TASK DIRECTIONS: In the material below, find each line that contains the word "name" and copy it.

── DATA SEGMENT

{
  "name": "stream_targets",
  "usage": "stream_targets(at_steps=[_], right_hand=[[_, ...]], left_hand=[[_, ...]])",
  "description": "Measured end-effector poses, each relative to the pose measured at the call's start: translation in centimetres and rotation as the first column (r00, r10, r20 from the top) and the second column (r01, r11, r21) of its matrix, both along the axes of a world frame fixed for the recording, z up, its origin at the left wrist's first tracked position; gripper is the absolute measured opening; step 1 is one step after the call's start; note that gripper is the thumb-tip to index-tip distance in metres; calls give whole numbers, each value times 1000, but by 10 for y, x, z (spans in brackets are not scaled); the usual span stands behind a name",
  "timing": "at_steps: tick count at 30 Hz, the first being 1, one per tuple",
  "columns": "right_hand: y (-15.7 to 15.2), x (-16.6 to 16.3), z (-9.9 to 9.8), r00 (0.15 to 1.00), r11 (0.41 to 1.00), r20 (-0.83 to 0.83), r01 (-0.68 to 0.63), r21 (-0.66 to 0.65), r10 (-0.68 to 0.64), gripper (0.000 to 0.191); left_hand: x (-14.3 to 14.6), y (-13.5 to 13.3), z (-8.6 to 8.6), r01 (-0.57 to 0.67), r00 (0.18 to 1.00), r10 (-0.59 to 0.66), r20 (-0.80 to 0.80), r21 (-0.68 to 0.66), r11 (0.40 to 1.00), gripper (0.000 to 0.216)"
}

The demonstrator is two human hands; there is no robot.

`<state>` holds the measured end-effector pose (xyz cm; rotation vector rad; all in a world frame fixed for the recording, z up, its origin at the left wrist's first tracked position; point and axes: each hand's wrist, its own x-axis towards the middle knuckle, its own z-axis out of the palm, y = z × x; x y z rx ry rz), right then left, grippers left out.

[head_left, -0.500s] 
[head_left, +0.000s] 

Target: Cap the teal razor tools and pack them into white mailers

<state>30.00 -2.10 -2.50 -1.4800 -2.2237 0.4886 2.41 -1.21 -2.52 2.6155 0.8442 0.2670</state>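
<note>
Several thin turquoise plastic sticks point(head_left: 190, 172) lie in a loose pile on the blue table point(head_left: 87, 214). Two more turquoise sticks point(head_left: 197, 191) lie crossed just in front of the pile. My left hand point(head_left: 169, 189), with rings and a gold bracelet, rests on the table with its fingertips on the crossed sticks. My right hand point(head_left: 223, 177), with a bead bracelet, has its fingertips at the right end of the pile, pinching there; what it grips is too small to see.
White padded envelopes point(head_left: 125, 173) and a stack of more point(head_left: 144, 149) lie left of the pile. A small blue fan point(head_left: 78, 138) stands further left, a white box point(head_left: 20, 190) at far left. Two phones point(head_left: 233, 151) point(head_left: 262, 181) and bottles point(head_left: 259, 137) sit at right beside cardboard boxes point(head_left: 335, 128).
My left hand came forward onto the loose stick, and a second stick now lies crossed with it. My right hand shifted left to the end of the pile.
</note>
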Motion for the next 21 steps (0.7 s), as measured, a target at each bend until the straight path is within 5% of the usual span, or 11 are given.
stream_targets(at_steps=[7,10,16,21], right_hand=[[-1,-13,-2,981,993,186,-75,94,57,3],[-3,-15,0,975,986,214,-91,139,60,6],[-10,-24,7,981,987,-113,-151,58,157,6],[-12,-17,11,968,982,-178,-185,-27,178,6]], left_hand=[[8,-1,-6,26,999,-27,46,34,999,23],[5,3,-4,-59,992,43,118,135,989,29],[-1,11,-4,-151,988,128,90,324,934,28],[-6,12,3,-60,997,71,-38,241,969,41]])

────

RESULT OF THIS EXERCISE:
  "name": "stream_targets",
  "description": "Measured end-effector poses, each relative to the pose measured at the call's start: translation in centimetres and rotation as the first column (r00, r10, r20 from the top) and the second column (r01, r11, r21) of its matrix, both along the axes of a world frame fixed for the recording, z up, its origin at the left wrist's first tracked position; gripper is the absolute measured opening; step 1 is one step after the call's start; note that gripper is the thumb-tip to index-tip distance in metres; calls give whole numbers, each value times 1000, but by 10 for y, x, z (spans in brackets are not scaled); the usual span stands behind a name",

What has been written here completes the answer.